How to take initiative at work

Two women strategizing at work

Taking initiative at work is a crucial skill for any employee who wants to succeed in the workplace. As a temporary employee, learning to take the initiative could land you a permanent job offer. In contrast, as a permanent employee, it could lead to a raise or a promotion. Moreover, many people find their careers more personally rewarding and fulfilling when fully embracing their roles. Taking measures to be more proactive in your job could open doors that allow you to do more of the work you prefer. Learning how to take initiative at work is mutually beneficial to you and your employer. If you want to gain insight into what being proactive looks like in practice, check out this overview to learn how to find opportunities to do so.

1. Offer assistance

A large part of showing your independence and motivation at work is ensuring you always have something to do. The easiest way to stay busy is to help out other people and departments with their workload. When you have downtime between projects, you should seek extra opportunities to help around the office as an intelligent method of taking initiative. When taking initiative at work, offer to assist your supervisor or coworkers if they are working to meet a deadline or finish a project.

When it comes time to hand out bonuses or promotions, your boss will remember when you stepped up to offer assistance. Plus, helping out between departments or teams allows you to strengthen connections throughout the company. This enables you to be a better employee while networking, opening the door to potential new opportunities for growth.

2. Seek improvement

A proactive employee constantly seeks ways to improve processes around the office. This tactic of taking initiative at work should focus on how you can help or add value to the company. Taking initiative on the job means always keeping your eyes peeled to make office procedures more efficient and effective and then sharing your suggestions with your supervisor. 

For example, if you think you have a great way to boost your company’s online presence, come up with a pitch for your boss and present it to them. Ensure you’ve put some time and consideration into your idea for improvement. Pitching a plan without thinking through any potential obstacles or questions will not go over well. A well-outlined solution backed by research, on the other hand, is a fantastic way to demonstrate taking initiative!

3. Solve problems

Take the opportunity to solve problems as they arise whenever possible. A quick problem solver is an excellent asset for any manager because you’re taking stress off your boss and freeing up their time for better office management and employee support.

However, if there is a problem that you believe you are unauthorized to take care of, you should seek assistance before trying to solve things yourself and stepping on any toes. When learning to take initiative at work, it’s vital to note that this does not mean you should overstep boundaries or offer advice when it’s unnecessary. Instead, taking initiative on the job means understanding the appropriate time and place to step up to the plate.

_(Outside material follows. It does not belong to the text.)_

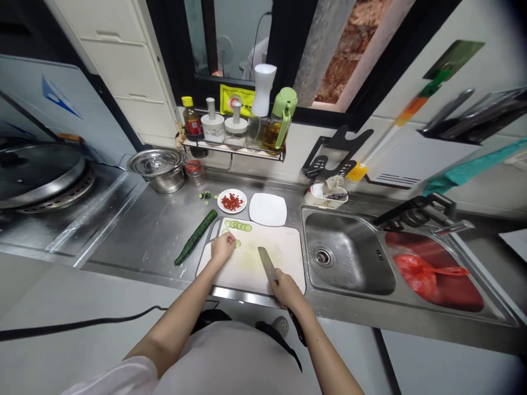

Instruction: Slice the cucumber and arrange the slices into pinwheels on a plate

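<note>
My right hand (287,289) is closed round a kitchen knife (267,262), its blade angled up and left over the white cutting board (251,277). At the board's left side, my left hand (223,248) is closed, its fingertips pinched at a thin cucumber slice (237,243). A row of overlapping cucumber slices (239,225) lies just beyond it, along the board's far edge. Left of the board rests a whole dark green cucumber (196,237). Behind the board stand a small plate of chopped red pieces (221,204) and a white square plate (267,209).
To the right are a steel sink (349,263) and a second basin holding a red plastic bag (415,276). A lidded steel pot (158,171) stands back left, near several cucumber scraps (208,194). Above the counter, a rack (234,149) carries seasoning jars and bottles.
</note>
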A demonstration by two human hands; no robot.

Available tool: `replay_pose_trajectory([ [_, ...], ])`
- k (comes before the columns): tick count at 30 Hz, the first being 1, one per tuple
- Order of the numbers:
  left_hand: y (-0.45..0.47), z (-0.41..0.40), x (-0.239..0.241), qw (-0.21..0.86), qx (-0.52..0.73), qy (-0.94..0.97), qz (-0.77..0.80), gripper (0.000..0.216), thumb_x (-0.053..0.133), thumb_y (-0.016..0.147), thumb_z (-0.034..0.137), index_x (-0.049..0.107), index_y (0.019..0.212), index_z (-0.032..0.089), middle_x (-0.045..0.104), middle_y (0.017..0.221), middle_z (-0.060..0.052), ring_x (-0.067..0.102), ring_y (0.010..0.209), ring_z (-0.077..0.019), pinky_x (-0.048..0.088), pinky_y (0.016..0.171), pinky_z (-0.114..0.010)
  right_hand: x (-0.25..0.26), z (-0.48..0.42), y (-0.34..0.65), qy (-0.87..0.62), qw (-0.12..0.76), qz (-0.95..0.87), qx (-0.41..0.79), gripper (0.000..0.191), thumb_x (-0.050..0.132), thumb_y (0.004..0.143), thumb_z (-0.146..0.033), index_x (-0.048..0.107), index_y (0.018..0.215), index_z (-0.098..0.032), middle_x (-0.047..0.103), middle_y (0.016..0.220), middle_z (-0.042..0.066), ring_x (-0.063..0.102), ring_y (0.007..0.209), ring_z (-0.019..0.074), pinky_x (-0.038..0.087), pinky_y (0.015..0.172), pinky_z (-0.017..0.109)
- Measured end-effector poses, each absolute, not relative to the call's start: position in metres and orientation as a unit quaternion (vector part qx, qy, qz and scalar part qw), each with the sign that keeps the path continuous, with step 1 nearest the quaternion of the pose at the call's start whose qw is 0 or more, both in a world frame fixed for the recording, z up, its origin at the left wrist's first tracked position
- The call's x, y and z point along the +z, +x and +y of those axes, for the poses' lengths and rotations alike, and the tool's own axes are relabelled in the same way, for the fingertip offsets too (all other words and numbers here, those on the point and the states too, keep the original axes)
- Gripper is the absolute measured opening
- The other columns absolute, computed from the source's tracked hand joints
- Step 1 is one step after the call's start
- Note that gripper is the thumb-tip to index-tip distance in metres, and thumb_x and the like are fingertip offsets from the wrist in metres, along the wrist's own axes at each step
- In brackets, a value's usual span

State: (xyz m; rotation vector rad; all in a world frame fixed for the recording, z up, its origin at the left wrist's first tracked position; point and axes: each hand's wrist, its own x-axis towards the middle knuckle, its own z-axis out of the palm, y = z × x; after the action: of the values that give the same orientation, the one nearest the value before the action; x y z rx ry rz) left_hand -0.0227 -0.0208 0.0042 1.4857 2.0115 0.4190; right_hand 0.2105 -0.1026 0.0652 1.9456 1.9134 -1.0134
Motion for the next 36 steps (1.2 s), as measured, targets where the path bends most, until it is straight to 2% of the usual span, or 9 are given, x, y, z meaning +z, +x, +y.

4. Ask for more responsibilities

Let your boss know if you have mastered your current responsibilities and have extra time to take on more work each day. Rather than waiting for your boss to give you more work, you should go to them and let them know you can handle more. By taking initiative in this way, you’ll communicate to your boss your eagerness and that you are someone to be relied on.

Ask your boss if there are any tasks that you could take off their hands and manage yourself. You can also request new types of assignments to learn and hone new skills. Seeking additional responsibilities will show you are ready for growth and might even warrant a promotion or raise. 

5. Work hard

Taking initiative at work doesn’t always require seeking extra work outside your responsibilities. It also applies to exceeding expectations for those responsibilities within your role. This is essential, because if you aren’t meeting the base-level expectations for your position, trying to take initiative by asking for additional responsibilities will not work. 

Plan to turn in your work before a deadline or prepare in advance for projects that haven’t started yet to ensure proactive engagement with your role. You should also focus on performing to the best of your ability. Turning in your work early means nothing if your supervisor needs to make changes and edits because you were rushing through a task!

Working on another level

Employers seek many qualities when looking for employees, but knowing how to take initiative at work and being willing to do so is one of the most important. You should exceed your supervisor’s expectations for your work and go above and beyond the call of duty whenever possible. Frequently taking initiative on the job is the surest way to succeed and grow professionally.